My mother dumped all the blame for Ethan’s death on me. All the relatives and friends stared at me with contempt.
Their eyes burned into my back. I could almost hear the gossip already forming: 'That’s Ryan, the bad son. The selfish one.' I hated how small it made me feel.
She forced her expression back under control. “If we don’t have money for the interest, what if those people come to our door?”
Her voice was suddenly quiet, almost trembling, as if she were the one in danger. She shot a nervous glance toward the door.
In my backpack was fifty thousand dollars in cash, a loan I’d taken from the bank.
My hands tightened on the bag.

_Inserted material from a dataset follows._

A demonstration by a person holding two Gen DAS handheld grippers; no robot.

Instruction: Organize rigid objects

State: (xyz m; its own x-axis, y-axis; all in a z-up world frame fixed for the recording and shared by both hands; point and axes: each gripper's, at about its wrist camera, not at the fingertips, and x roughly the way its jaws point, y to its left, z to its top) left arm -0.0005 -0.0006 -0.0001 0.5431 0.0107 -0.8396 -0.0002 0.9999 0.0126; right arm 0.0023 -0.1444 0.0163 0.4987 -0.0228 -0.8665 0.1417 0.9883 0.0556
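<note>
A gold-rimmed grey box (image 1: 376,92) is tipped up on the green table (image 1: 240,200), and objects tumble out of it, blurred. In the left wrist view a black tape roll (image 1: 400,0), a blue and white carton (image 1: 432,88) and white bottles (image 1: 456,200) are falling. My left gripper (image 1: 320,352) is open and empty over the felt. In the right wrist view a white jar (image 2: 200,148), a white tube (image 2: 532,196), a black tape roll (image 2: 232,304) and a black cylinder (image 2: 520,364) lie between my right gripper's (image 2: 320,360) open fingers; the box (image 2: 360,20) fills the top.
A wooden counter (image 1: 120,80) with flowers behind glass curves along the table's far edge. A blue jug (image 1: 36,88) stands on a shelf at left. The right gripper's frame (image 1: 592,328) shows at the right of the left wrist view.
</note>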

I could feel the cold, hard edges of the stacks inside, my lifeline and my chain all at once.
In my previous life.
I remembered the paperwork, the drawn-out meetings with the bored loan officer, the weight of the cash as I slid it into the zipper pocket. Every dollar felt like a step further from hope.
Under her constant psychological manipulation, I willingly took on Ethan’s massive debts.
Looking back, I realized how she’d twisted every conversation, every hug or frown, into one more reason why I owed her—and why I owed Ethan everything, too.
When the loan sharks came, my parents suddenly fell ill and were hospitalized, leaving me to face everything alone.
They disappeared so fast it was like a magic trick. One minute they were sobbing at the kitchen table; the next, the hospital was their sanctuary, safe from the real consequences.
My fifty thousand dollars in cash vanished without a trace. I asked them for help.
I searched the house, ransacked every drawer, but it was just gone. When I called, they let it ring until voicemail. When I finally got through, it was nothing but excuses and sighs.
But my mother said, “We’re old and need this money for retirement. You’re still young, you can earn more, can’t you figure something out?”
Her voice was soft, but the words were a brick wall. There was no arguing—just resignation.
And my father questioned me over and over: “Your brother is dead, do you want to force us to die too?”
His words were a loaded gun pressed to my conscience. The guilt trip was relentless.
“Do you want money, or do you want us? You choose.”
There was no right answer. The room always seemed colder after he said it.
I couldn’t choose.
My head would spin, paralyzed between two impossible options. No matter what, I lost.
The loan sharks threatened that if I tried to bail like Ethan, they’d wipe out our whole family.
Their threats were real, their eyes wild and empty. I believed them—God, I believed them.
From the very beginning, my parents had only ever seen me as a cash machine.
That truth, hard and undeniable, settled in my gut like a stone. I wasn’t a son—I was a source of money, a shield to hide behind.